The longer that I am coaching, I am starting to think more about how I think around planning blocks of training for individual clients, athletes and groups. The more I try to learn and understand, the less I realise I actually know. And I am saying this as someone that started coaching in 2003…

In the last year I listened to a podcast interview with Dr. John Kiely, which led me to his infamous paper ‘Periodization Theory: Confronting an Inconvenient Truth‘. This was both a blessing and a curse for me as it clearly verbalised a lot of the frustrations I was experiencing over decades of meticulous planning, where I would see those careful plans unravel as soon as they were thrown into the real world. But this also fed my nihilistic tendencies and led me to wonder what the point of any planning was…

Around the same time I was reading the Strength Training Manual from Mladen Jovanovic and this led me to think more about my own underlying principles, philosophies, experiences and known biases when it came to coaching. It was refreshing to hear more knowledgeable coaches explain that it is common for speed bumps to arise within a plan and that the goal is ultimately to develop a robust plan as opposed to chasing a perfect (unrealistic) plan.

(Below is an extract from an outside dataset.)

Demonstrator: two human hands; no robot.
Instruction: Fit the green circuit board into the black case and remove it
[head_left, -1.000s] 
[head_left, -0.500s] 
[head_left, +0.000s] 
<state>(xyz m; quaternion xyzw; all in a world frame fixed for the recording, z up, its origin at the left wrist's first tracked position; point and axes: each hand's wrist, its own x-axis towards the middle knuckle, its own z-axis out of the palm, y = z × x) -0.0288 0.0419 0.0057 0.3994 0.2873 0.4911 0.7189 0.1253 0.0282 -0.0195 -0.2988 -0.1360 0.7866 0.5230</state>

Mladen talks about various processes and philosophies in his books but one that resonated with me straight away was the Top Down Bottom Up approach.

This is something that I had inadvertently been doing for years but never took the time to step back and really see what I was actually doing. I was just putting out ‘fires’ day to day in an iterative process, trying to be more efficient than the last time.

The Top Down Bottom Up approach is about merging that big picture, broad plan with the messier day-to-day problems at hand and then using smaller lenses of time to observe and collect data and use this new information to make decisions going forward.

Like everything, there are pros and cons to both approaches …

Top Down planning can provide a structured plan and some comfort in assuming a reliable outcome and it can give clear goals. The downside is that a plan can be too rigid, not taking in to account any surprises that may arise in a given timeframe and it also does not take into account the reality of the individual or athlete in front of you.

Bottom Up planning is something that improves with experience. It is the ability to navigate the unpredictable terrain of the day to day. This approach looks at what the coach can do at that moment with the present constraints (injuries, lack of equipment, limited time frames etc). The athlete / client input matters here and the coach is more of a collaborator than an authoritarian. The drawbacks to Bottom Up planning is that it can lack direction, can limit options and may reinforce biases.

Ultimately this is where the craft of the coach comes in to play – merging these strategies and using experience and context to come up with the most appropriate path of action for the individual(s) in front of them in order to ensure long term progress.